Reduced energy intake and modest weight loss improve insulin resistance in people with type 2 diabetes who are overweight. Weight management is therefore an important goal for this target group. One recommendation is that reduced fat diets, if maintained in the long term, can contribute to modest weight loss and improvement in dyslipidaemia. Cutting down on saturated fats and trans fats (found in fatty foods, like pastry, fried foods and cheese) and recommending use of low-fat versions of food in replacement for the full-fat varieties can reduce fat and calorie intake. In general, monounsaturated fat (olive and rapeseed oils) and fish should be chosen in preference to foods high in saturated fat, to help lower cardiovascular risk factors.

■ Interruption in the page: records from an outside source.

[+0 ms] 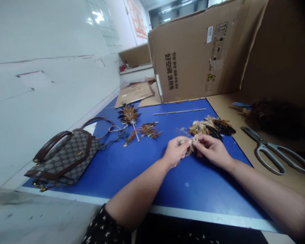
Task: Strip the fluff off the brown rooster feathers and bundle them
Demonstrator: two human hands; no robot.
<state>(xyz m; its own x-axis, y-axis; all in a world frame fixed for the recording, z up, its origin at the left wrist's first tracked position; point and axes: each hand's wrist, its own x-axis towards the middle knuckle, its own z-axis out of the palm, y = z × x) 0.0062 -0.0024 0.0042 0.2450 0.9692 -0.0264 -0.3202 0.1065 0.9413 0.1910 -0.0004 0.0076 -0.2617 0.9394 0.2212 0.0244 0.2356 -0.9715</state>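
Note:
Both my hands meet over the blue table mat (142, 176), fingers pinched together. My left hand (176, 152) is closed on a small tuft of brown and cream feathers (189, 150). The fingertips of my right hand (210, 149) grip the same tuft from the other side. Just beyond them lies a pile of loose feathers (208, 127), pale at one end and black at the other. Farther left, a feather duster (129, 117) with a thin stick rests on the mat, and beside it is a small bunch of brown feathers (149, 130).
A patterned handbag (78, 156) stands at the left by the wall. Large scissors (269, 149) lie at the right on cardboard, near a dark feather bundle (266, 113). A thin stick (180, 111) lies across the mat before a tall cardboard box (193, 64).

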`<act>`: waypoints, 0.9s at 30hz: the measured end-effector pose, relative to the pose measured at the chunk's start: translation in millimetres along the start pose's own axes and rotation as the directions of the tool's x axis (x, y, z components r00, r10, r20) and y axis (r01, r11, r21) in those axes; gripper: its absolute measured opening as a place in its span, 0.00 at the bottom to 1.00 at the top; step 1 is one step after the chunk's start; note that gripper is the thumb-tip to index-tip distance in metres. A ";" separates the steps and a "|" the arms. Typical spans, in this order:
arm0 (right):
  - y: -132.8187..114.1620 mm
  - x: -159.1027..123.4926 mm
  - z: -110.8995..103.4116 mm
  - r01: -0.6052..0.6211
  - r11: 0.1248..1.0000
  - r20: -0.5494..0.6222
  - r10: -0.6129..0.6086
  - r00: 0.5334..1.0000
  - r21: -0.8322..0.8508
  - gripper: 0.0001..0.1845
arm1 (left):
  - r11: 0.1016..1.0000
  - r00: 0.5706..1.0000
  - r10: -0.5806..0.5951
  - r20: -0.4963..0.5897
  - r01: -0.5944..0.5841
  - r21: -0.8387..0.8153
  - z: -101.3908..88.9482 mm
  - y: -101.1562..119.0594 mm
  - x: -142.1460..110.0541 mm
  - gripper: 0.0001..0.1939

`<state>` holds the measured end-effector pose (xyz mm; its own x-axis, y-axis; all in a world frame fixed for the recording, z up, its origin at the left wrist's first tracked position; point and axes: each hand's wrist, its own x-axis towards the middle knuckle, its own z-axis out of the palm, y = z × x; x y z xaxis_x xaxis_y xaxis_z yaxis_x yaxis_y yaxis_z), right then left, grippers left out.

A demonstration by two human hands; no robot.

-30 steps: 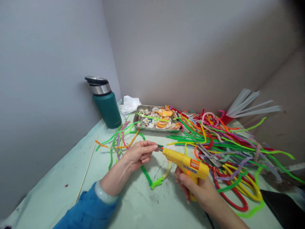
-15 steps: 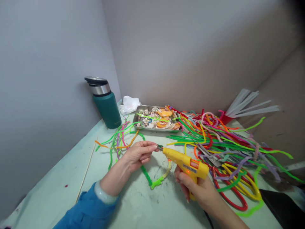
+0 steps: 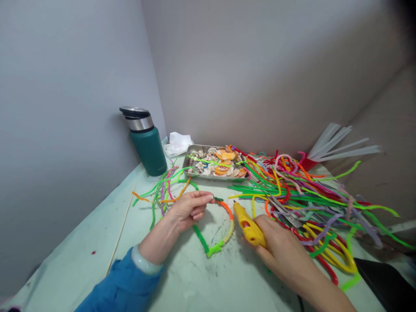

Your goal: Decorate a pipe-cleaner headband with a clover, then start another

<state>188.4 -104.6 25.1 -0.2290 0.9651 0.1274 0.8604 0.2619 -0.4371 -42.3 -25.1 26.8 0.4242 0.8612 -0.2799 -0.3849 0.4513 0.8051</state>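
My left hand is closed in a pinch on a loop of pipe cleaners, close to its dark green end. The loop runs through orange, yellow and bright green to a dark green side, and lies over the pale table. Whether something small sits between the fingertips, I cannot tell. In my right hand is a yellow hot glue gun. Its nozzle points up and to the left, just right of the loop's orange part and apart from it.
A metal tray of shells stands at the back, beside a teal bottle and white tissue. Many loose pipe cleaners cover the right side, with scissors among them. A thin stick lies left. Glue sticks stand in a red cup.
The glue gun has moved away from my left fingertips, right and slightly down, and turned over in my right hand. My left hand keeps its pinch almost in place.
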 end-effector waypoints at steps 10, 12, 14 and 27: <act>-11.6 20.0 -24.8 0.129 0.959 0.096 -0.108 0.990 -0.252 0.12 | 0.998 0.997 0.053 0.048 -0.054 0.014 -2.0 6.0 -1.9 0.09; -22.6 35.3 -21.2 0.133 0.947 0.020 -0.133 0.991 -0.293 0.11 | 0.996 0.996 0.082 0.036 -0.084 0.037 -4.5 8.0 -2.0 0.10; -32.5 51.4 -11.6 0.120 0.925 -0.016 -0.135 0.991 -0.360 0.11 | 0.993 0.996 0.087 0.018 -0.088 0.075 -7.6 9.0 -1.5 0.11; -49.3 68.3 10.0 0.063 0.916 -0.095 -0.109 0.990 -0.396 0.09 | 0.888 0.939 0.283 -0.193 -0.181 0.423 -11.1 17.1 -0.7 0.14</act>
<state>125.8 -51.5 46.4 -0.2770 0.9256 0.2580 0.9541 0.2967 -0.0401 -58.3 -15.3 34.9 0.1309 0.9820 -0.1359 -0.0722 0.1462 0.9866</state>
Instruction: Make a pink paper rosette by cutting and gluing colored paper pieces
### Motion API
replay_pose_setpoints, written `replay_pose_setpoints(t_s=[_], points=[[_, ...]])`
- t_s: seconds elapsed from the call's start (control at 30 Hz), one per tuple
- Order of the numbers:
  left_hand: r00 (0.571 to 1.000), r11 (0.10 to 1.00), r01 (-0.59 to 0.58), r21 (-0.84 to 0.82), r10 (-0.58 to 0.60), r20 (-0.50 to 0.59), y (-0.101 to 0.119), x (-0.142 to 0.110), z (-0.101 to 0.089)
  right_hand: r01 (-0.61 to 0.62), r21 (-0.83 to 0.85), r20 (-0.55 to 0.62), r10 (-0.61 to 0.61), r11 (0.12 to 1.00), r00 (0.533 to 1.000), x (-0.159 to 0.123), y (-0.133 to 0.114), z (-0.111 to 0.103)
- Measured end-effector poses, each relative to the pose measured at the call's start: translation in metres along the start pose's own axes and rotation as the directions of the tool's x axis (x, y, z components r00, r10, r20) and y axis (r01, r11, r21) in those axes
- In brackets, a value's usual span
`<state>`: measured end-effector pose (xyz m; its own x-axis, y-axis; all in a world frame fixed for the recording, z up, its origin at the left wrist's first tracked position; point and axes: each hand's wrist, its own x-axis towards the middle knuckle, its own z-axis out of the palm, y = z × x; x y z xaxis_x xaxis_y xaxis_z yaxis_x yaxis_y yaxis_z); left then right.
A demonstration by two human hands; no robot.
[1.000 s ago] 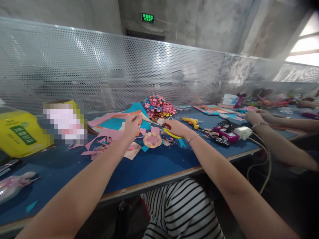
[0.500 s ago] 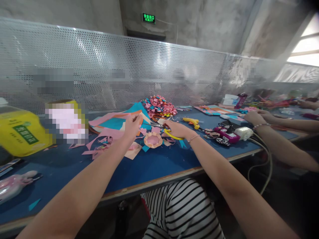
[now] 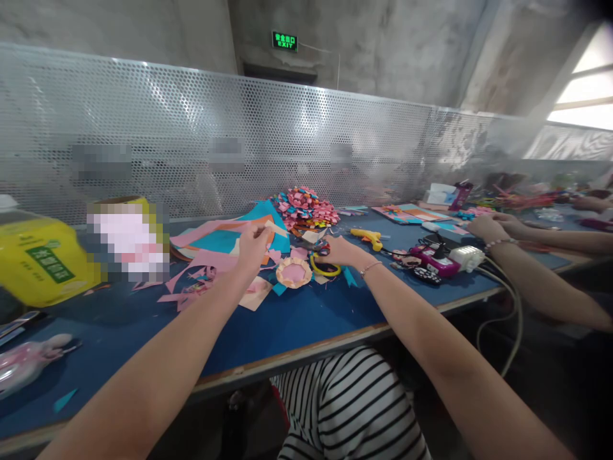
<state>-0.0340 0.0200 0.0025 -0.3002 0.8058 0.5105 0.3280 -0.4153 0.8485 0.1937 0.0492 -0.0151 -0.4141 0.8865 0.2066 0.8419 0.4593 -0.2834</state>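
Observation:
My left hand (image 3: pixel 255 243) is closed on a small cream paper piece (image 3: pixel 276 229), pinched between thumb and fingertips above the coloured sheets. To its right, my right hand (image 3: pixel 341 250) grips scissors with yellow handles (image 3: pixel 328 272). Their blades are hard to make out, and a gap separates this hand from the cream piece. On the table between and just in front of both hands sits a round paper flower shape (image 3: pixel 294 273) with a pink centre and a cream, scalloped rim. Beside it lies a cream paper square (image 3: pixel 255 295).
Pink paper scraps (image 3: pixel 194 291) and blue sheets (image 3: pixel 220 241) spread at left. Behind them rises a heap of small paper flowers (image 3: pixel 306 207). A yellow glue gun (image 3: pixel 366 238) and a power strip (image 3: pixel 438 260) lie right, near another person's hands (image 3: pixel 488 229). A perforated metal screen (image 3: pixel 268 140) stands behind.
The scissors have turned: their blades pointed left toward the cream paper earlier and no longer show clearly. The cream piece has shifted slightly in my left hand.

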Motion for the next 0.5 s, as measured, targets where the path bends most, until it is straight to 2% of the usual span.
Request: replay_pose_setpoints(t_s=[0.13, 0.3, 0.4, 0.43, 0.5], points=[[0.999, 1.0, 0.02, -0.009, -0.02, 0.03, 0.0, -0.001, 0.002, 0.025, 0.01, -0.036, -0.024, 1.0, 0.999, -0.001, -0.009, -0.005], [0.998, 0.998, 0.033, -0.057, -0.029, 0.062, 0.0, -0.002, 0.004, 0.034, 0.017, -0.027, -0.033, 0.999, 0.999, -0.005, -0.014, -0.019], [0.997, 0.999, 0.039, -0.038, -0.036, 0.066, -0.002, -0.002, 0.004, -0.016, 0.025, -0.174, 0.02, 1.0, 0.985, -0.004, 0.001, -0.026], [0.997, 0.999, 0.042, -0.034, -0.039, 0.069, -0.002, -0.002, 0.005, -0.061, 0.015, -0.238, 0.062, 0.998, 0.969, -0.003, 0.011, -0.027], [0.995, 0.999, 0.046, -0.027, -0.043, 0.086, -0.002, -0.002, 0.005, -0.178, -0.015, -0.287, 0.166, 0.984, 0.944, -0.003, 0.033, -0.03]])
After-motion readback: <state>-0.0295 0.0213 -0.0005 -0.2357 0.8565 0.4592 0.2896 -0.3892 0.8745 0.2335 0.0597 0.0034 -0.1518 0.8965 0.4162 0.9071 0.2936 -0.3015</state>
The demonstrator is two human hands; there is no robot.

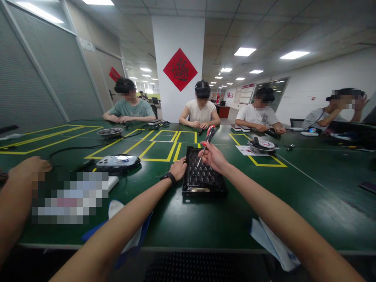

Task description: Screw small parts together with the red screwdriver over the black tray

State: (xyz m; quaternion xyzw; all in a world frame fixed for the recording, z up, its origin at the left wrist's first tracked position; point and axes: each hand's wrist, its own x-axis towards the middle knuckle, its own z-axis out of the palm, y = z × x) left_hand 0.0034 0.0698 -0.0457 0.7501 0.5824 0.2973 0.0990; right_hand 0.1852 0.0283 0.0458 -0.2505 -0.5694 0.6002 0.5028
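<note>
In front of me on the green table lies a black case (217, 185), with rows of small shiny pieces, perhaps bits, inside. A brass-coloured piece (200, 190) lies along its near side. My left hand (178, 170), with a dark band at the wrist, grips the left edge of the case. Above the case, my right hand (216, 157) is closed on a screwdriver (210, 134) with a red and black handle. Its shaft slants down and left, the tip over the small pieces. Whether the tip touches any of them I cannot tell.
Another person's arm (28, 174) reaches in from the left. Nearby sit a pale device (117, 162), a white box (113, 181) and a metal bowl (109, 132). White-and-blue cloths (274, 244) lie at the near edge. Several people sit opposite.
</note>
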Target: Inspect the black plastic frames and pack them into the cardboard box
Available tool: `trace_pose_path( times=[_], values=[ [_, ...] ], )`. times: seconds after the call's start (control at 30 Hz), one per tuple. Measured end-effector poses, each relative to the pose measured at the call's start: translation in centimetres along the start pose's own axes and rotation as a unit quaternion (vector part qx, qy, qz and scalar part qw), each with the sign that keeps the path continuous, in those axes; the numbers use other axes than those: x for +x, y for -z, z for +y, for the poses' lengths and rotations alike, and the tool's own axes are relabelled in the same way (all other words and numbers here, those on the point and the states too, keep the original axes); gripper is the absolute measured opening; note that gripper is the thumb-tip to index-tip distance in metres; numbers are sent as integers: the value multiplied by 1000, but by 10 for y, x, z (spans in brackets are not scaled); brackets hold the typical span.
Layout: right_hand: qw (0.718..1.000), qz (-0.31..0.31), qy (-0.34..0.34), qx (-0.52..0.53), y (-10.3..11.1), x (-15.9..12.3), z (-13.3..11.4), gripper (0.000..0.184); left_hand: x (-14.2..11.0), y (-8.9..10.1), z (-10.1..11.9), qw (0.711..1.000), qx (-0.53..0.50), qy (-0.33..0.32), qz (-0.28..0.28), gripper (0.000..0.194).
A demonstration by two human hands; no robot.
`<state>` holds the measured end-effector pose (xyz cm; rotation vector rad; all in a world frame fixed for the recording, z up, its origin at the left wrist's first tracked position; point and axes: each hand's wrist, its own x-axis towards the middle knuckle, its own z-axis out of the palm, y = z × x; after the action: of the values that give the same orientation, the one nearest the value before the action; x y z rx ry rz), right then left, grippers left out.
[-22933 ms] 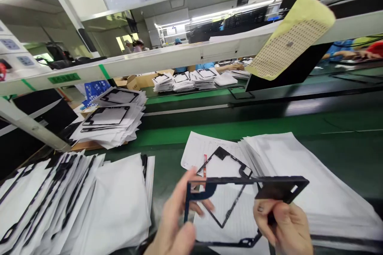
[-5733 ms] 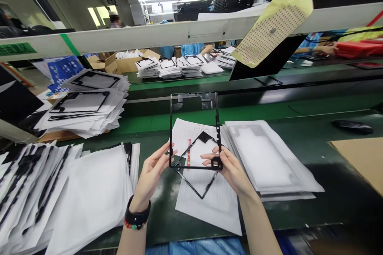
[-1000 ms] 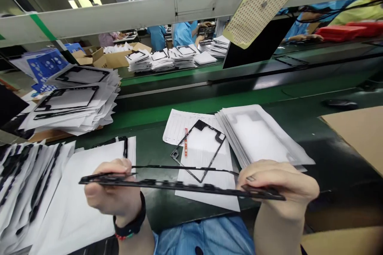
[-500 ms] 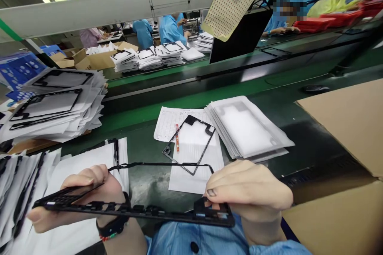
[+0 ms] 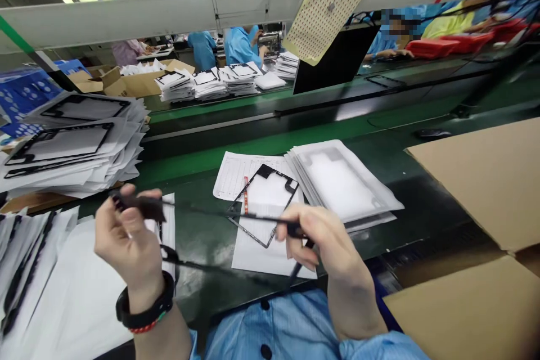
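Both hands hold a thin black rectangular frame (image 5: 198,264), blurred by motion, above the green bench. My left hand (image 5: 129,239) pinches its left end; a black wristband sits on that wrist. My right hand (image 5: 318,242) is closed on its right end. Just beyond the hands a second black frame (image 5: 261,202) lies on a white sheet (image 5: 270,253), beside a red pen (image 5: 246,194) on a printed form.
A stack of white sleeves (image 5: 341,183) lies right of the sheet. Piles of sheets with frames sit at left (image 5: 67,143) and lower left (image 5: 46,281). Brown cardboard (image 5: 485,180) fills the right. A yellow dotted sheet (image 5: 329,5) hangs overhead. Other workers stand beyond the conveyor.
The frame has been turned and raised from a flat, edge-on hold near my body; my left hand came up and my right hand shifted left. The view has tilted slightly.
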<state>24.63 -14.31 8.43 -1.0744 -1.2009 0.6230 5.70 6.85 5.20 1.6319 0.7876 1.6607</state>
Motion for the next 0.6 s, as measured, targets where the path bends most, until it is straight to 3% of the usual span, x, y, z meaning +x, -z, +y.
trace_pose_path(
  times=[0.03, 0.07, 0.1, 0.17, 0.23, 0.3, 0.4, 0.47, 0.53, 0.6],
  values=[
    [996, 32, -38, 73, 2, 3, 4, 36, -6, -4, 4, 999, 15, -1, 39, 44],
    [987, 58, -61, 135, 3, 5, 7, 36, -14, -7, 9, 998, 14, 18, 65, 57],
    [978, 72, -74, 181, 4, 7, 11, 35, -24, -9, 13, 996, -5, 57, 66, 67],
    [965, 70, -97, 233, 4, 10, 16, 29, -40, -9, 22, 980, -92, 173, -16, 52],
    [955, 44, -122, 267, 1, 12, 17, 23, -48, -9, 30, 933, -174, 285, -132, 25],
    [946, 11, -123, 300, -3, 11, 15, 20, -42, -9, 37, 875, -236, 380, -185, 27],
    [948, -18, -99, 302, -7, 7, 5, 27, -20, -14, 47, 761, -348, 532, -133, 20],
    [963, -24, -75, 257, -8, 1, -2, 42, -7, -18, 53, 642, -438, 624, -87, 23],
    [977, -29, -21, 209, -8, -5, -6, 51, -1, -22, 58, 525, -521, 670, -56, 26],
    [983, -35, 46, 174, -7, -11, -6, 55, -2, -26, 63, 443, -577, 685, -45, 25]
  ],
)
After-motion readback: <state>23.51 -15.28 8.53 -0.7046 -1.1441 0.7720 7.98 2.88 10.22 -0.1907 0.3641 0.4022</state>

A consistent intake of carbohydrate is recommended for those individuals on fixed daily insulin regimens. Foods containing carbohydrates, such as wholegrains, fruits and vegetables, are recommended. In addition, there is "A level" evidence that sugar and sugary foods do not need to be restricted by people with diabetes, as sugar does not increase glycaemia to a greater extent than the same amounts of starch. In persons with type 2 diabetes, ingestion of a variety of starches or sugar, both acutely and for up to six weeks, produced no significant difference in glycaemic response if the amount of carbohydrate was similar. Therefore, the total amount of carbohydrate in meals and snacks is more important than the source or type of carbohydrate.(13) Although fibre should be encouraged, there is less emphasis on the benefits of cereal fibre other than for general gut health and satiety.

The precise effects of antioxidant nutrients with regard to being potential cardioprotective factors are still uncertain. Routine supplementation of the diet with antioxidants is not advised because of the uncertainty related to long-term efficacy and safety.(13)
Physical activity
Regular daily physical activity is of benefit to people with diabetes, regardless of body weight. Physical activity aids weight control, improves insulin sensitivity and lipid levels, and reduces cardiovascular risk factors. Regular physical activity is also associated with a reduced risk of developing type 2 diabetes in overweight individuals. Therefore the promotion of regular physical activity should be included in any lifestyle advice. As a guide, substantial health benefits can be gained by accumulating at least 30 minutes of physical activity at a moderate intensity during most days of the week.(14,15) Activity includes both structured exercise, such as an aerobics class or gym session, and daily tasks such as walking to work, housework and gardening.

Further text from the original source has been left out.